The time has come to outline a vision of the future of American intelligence. It was distressing to me, in reading Alvin and Heidi Toffler's latest book, War and Anti-War: Survival at the Dawn of the 21st Century, to discover in their chapter on “The Future of the Spy” that I am not only considered the “rival store” because of my emphasis on the importance of open sources of intelligence, but that I am considered (by the Tofflers, who have become good friends) to be “the single most forceful enemy of secrecy in Washington”. The Tofflers are brilliant, and I am indebted to them for focusing attention on these issues, but I would like to tell my peers and colleagues in AFIO where I really stand, and in this way solicit comment. All of us, retired or serving, must come together to reinvent ourselves.
I'll sum up my vision in a nutshell: let's get back to basics by doubling the clandestine service, refocusing our technical investments, dramatically increasing our consumer base and the voice of our consumers in validating collection and production, and by leveraging–for the first time–the vast “virtual” intelligence community that exists outside the beltway. At the same time, we can significantly improve the totality of our government's ability to capture unclassified information critical to national competitiveness [by realigning positions within our Embassies to increase the effectiveness of State and Commerce as collectors of unclassified information.] If the intelligence community is to remain a significant element of our national power, then it must recognize that its present form is destructive and counterproductive. The intelligence community cannot and will not survive at its present funding levels unless radical changes are instituted immediately.
Let's begin with open source intelligence (OSCINT), since that it the arena where I first confronted our inadequacies. When Colonel Walter Breede and I first stood up the Marine Corps Intelligence Center in 1988, with $20 million in funding, courtesy of the General Defense Intelligence Program, it never occurred to us to question the value of the existing Top Secret/Codeword architecture and databases, and so we set in motion a spending plan that ultimately led to $10 million being obligated for a classified communications and computing system with direct access to CIA, NSA, and DIA data. Since Walt and I had always been collectors, it just blew us away when we went to produce intelligence and our analysts discovered that the Third World “data fill” has simply not been accomplished over the years. We are paying the price today for our obsession with the Soviet Union.

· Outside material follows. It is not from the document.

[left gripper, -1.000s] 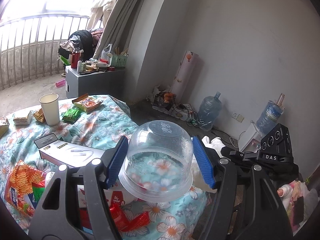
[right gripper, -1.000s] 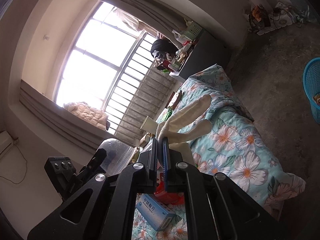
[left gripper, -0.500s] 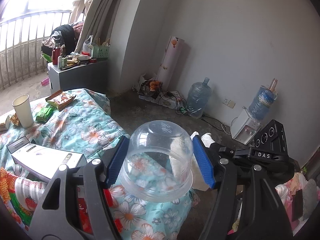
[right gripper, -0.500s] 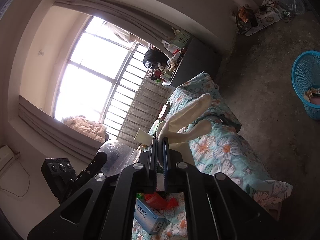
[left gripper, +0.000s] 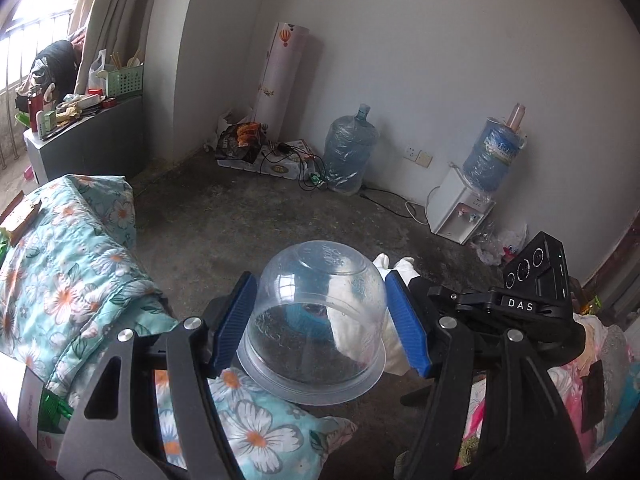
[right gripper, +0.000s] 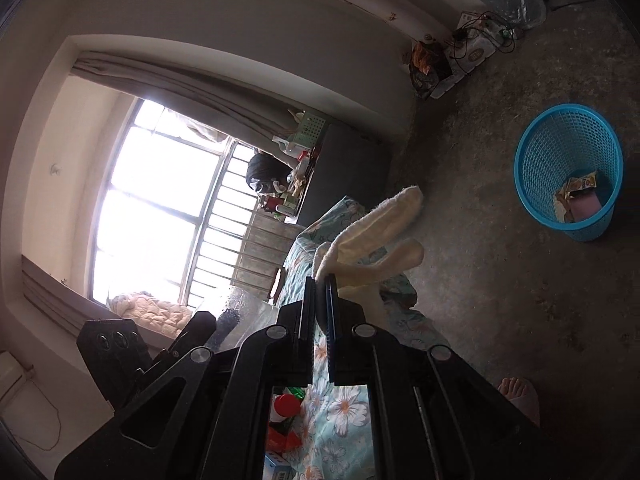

The good news is, as I discovered when the shock wore off, that there is an enormous “virtual” intelligence community out there, outside our vaults, which has much of the encyclopedic information that we require to satisfy the needs of our traditional consumers, as well as the needs of new consumers such as the Environmental Protection Agency. It came as a surprise to me, when I devised the first open source exploitation strategy for the Marine Corps, to discover that I could meet most of our needs by spending $20,000 a year on commercial online services such as LEXIS/NEXIS (Mead Data Central), DIALOG, BRS, and the U.S. Naval Institute's PERISCOPE, plus a few CD-ROMS such as those available from Jane's Information Group. The first strategic intelligence product of the Marine Corps Intelligence Center, a study of 69 geographic entities, was completely unclassified and based solely on unclassified sources.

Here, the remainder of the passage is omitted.